The task: Below are records with pictures. Transcribe exactly, and only, the lines from the line with "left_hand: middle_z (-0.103" to the line with "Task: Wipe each", both ends included, but not the pictures.
[Extracted entries — start]
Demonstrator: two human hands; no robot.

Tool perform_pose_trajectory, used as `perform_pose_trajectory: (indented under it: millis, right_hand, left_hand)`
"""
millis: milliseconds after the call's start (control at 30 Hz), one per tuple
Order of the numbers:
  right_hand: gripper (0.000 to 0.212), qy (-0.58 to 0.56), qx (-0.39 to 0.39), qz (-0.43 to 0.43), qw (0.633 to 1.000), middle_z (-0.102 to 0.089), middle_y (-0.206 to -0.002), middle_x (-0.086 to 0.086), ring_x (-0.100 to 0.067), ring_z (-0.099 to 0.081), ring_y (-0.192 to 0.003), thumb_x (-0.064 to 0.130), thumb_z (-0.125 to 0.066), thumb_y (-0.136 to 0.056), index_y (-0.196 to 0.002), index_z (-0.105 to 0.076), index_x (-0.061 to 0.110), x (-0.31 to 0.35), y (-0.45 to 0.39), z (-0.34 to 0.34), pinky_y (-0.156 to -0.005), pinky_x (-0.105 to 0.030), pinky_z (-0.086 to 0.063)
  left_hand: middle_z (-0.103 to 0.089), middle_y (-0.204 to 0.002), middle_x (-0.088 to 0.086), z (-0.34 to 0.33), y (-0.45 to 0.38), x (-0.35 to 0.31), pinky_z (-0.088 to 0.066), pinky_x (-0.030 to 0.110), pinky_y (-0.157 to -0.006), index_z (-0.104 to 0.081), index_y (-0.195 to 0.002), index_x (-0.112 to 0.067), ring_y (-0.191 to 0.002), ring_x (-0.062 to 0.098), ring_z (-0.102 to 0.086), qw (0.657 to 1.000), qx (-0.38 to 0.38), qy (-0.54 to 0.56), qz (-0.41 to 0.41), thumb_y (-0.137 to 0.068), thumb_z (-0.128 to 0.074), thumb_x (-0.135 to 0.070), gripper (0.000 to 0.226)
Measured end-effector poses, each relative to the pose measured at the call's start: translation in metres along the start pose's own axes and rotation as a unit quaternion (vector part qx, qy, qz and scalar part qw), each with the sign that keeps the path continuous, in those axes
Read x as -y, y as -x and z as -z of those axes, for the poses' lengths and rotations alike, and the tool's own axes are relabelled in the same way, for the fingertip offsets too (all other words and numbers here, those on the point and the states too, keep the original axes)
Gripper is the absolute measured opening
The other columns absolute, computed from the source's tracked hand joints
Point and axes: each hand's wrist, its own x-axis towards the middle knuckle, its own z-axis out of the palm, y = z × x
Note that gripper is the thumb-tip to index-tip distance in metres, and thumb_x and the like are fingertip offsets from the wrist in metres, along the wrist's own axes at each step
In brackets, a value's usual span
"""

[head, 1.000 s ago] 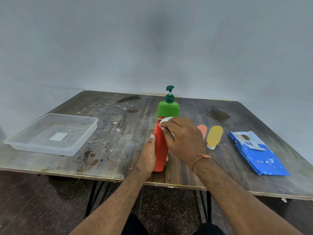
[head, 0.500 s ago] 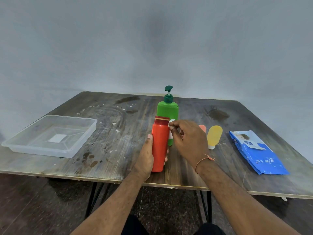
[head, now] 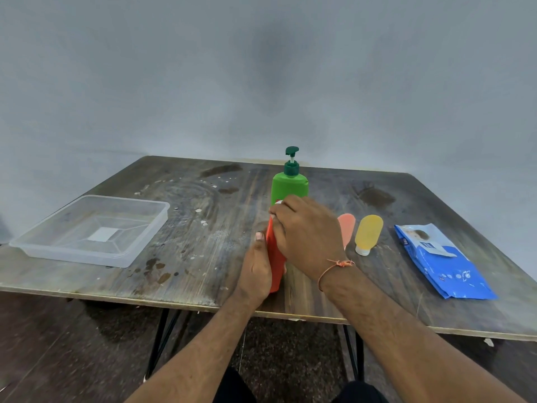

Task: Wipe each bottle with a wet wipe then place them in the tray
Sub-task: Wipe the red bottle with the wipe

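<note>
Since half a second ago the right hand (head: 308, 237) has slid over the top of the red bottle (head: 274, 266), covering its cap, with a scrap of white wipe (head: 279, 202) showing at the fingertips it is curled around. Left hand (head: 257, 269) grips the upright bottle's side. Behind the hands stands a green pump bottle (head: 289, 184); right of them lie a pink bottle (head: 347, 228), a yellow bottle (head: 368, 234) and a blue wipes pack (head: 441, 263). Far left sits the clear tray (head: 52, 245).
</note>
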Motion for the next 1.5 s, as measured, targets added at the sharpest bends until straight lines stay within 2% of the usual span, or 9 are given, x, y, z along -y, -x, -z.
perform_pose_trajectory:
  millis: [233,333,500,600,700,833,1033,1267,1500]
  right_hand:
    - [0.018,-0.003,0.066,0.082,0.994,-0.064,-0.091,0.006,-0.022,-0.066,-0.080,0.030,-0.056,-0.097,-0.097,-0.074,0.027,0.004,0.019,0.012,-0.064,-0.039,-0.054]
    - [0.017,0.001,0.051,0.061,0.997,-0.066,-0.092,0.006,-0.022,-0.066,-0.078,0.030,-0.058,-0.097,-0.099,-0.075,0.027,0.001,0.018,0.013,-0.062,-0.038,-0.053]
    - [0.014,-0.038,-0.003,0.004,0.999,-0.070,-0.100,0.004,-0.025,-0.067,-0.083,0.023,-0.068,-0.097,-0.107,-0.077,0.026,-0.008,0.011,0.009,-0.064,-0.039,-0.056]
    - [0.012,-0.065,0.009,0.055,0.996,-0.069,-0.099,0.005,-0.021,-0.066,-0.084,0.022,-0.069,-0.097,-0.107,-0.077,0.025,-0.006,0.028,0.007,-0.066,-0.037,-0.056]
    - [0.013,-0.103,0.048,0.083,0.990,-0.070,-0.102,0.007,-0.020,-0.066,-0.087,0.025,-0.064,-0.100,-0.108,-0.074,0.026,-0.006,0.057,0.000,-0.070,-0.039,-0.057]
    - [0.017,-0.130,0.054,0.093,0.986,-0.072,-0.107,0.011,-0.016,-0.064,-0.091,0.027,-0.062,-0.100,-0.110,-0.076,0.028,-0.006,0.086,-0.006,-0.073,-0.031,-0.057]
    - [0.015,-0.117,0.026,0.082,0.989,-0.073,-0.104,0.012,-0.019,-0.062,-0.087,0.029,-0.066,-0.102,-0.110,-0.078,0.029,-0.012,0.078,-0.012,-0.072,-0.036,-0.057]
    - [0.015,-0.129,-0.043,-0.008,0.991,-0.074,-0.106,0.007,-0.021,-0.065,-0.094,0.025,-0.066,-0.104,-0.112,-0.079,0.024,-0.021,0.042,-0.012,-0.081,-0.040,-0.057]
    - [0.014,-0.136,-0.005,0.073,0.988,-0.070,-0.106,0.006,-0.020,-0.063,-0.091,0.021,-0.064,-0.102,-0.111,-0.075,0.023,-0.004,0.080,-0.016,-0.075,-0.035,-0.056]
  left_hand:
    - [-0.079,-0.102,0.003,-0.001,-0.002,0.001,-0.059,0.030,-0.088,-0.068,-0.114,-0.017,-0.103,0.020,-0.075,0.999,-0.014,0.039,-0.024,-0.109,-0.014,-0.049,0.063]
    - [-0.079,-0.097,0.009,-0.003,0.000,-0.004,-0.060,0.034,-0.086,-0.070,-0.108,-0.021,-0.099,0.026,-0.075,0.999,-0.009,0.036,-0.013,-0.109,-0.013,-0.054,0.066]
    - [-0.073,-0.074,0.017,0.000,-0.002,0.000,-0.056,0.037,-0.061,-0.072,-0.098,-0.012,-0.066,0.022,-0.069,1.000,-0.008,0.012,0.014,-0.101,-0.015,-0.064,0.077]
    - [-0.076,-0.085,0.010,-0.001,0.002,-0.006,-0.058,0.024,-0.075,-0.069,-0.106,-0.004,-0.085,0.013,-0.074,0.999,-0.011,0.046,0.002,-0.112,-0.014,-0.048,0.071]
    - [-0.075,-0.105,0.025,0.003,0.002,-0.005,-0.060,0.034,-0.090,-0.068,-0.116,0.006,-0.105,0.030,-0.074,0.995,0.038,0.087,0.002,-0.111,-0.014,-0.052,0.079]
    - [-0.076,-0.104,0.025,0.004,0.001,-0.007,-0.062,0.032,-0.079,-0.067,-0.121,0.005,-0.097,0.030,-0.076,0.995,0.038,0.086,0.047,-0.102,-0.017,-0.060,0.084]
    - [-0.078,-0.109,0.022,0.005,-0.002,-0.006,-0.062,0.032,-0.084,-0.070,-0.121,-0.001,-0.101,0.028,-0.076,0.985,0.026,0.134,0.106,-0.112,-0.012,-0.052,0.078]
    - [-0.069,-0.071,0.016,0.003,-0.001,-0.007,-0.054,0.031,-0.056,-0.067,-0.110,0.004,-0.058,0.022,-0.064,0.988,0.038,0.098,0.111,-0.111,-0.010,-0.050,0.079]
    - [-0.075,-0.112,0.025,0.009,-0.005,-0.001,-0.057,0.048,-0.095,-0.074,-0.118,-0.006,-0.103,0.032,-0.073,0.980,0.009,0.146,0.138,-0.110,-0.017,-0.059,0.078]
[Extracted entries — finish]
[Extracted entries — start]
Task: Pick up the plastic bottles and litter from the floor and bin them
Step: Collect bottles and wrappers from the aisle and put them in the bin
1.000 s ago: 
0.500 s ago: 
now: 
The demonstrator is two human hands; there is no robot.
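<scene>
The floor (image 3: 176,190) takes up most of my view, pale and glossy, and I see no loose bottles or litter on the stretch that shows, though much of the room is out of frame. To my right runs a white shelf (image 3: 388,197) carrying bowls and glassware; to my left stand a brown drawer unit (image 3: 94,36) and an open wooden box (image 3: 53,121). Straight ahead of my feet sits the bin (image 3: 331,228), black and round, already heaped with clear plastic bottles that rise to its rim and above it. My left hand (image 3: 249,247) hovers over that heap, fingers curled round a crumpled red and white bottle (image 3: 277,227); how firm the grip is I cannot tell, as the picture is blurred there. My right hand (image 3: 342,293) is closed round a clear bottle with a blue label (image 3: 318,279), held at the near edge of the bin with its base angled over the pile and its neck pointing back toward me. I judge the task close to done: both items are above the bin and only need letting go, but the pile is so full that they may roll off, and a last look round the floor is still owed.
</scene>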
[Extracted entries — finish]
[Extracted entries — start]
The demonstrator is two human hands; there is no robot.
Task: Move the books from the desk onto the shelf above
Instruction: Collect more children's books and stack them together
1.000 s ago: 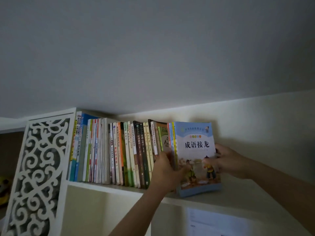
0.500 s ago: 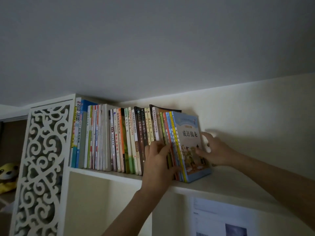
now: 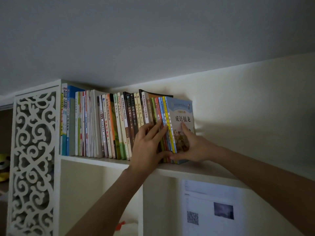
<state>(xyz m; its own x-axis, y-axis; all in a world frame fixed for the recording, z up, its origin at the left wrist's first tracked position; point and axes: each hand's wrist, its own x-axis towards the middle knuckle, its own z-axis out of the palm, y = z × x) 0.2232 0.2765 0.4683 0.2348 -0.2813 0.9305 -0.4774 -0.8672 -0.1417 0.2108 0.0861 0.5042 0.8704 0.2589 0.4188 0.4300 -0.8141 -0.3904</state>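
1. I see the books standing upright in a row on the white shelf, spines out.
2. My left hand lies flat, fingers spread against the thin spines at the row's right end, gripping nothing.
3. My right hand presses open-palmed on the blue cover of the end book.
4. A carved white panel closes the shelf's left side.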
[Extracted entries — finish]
Your response:
  left_hand: middle_z (-0.103 to 0.089), middle_y (-0.204 to 0.002), middle_x (-0.088 to 0.086), z (-0.34 to 0.33), y (-0.45 to 0.38), x (-0.35 to 0.31), pinky_z (-0.088 to 0.066), pinky_x (-0.030 to 0.110), pinky_y (-0.157 to -0.006), index_z (-0.104 to 0.081), index_y (-0.195 to 0.002), index_x (-0.112 to 0.067), ring_y (-0.191 to 0.002), ring_x (-0.062 to 0.098), ring_z (-0.102 to 0.086), qw (0.657 to 1.000), qx (-0.38 to 0.38), qy (-0.54 to 0.56), qz (-0.41 to 0.41), thumb_y (-0.137 to 0.068), thumb_z (-0.128 to 0.074), thumb_x (-0.135 to 0.070), gripper (0.000 to 0.226)
Measured end-effector poses, each relative to the pose measured at the call's start: translation in metres along the start pose's own axes and rotation as a unit quaternion (vector part qx, qy, qz and scalar part qw), each with the sign that keeps the path continuous, in those axes
Read x as -y, y as -x and z as -z of those axes, for the poses' lengths and rotations alike, and the tool's own axes are relabelled in the same way, for the fingertip offsets too (all other words and numbers here, those on the point and the states too, keep the original axes)
Gripper is the absolute measured opening
The other columns absolute, computed from the source's tracked hand joints
Point and axes: each hand's wrist, its own x-axis towards the middle knuckle, its own z-axis out of the palm, y = z × x
Note that gripper is the thumb-tip to index-tip distance in metres, and thumb_x and the like are fingertip offsets from the wrist in metres, along the wrist's own axes at each step
In brackets, a value's usual span
"""

[head, 1.000 s ago] 
[head, 0.500 s ago] 
[head, now] 

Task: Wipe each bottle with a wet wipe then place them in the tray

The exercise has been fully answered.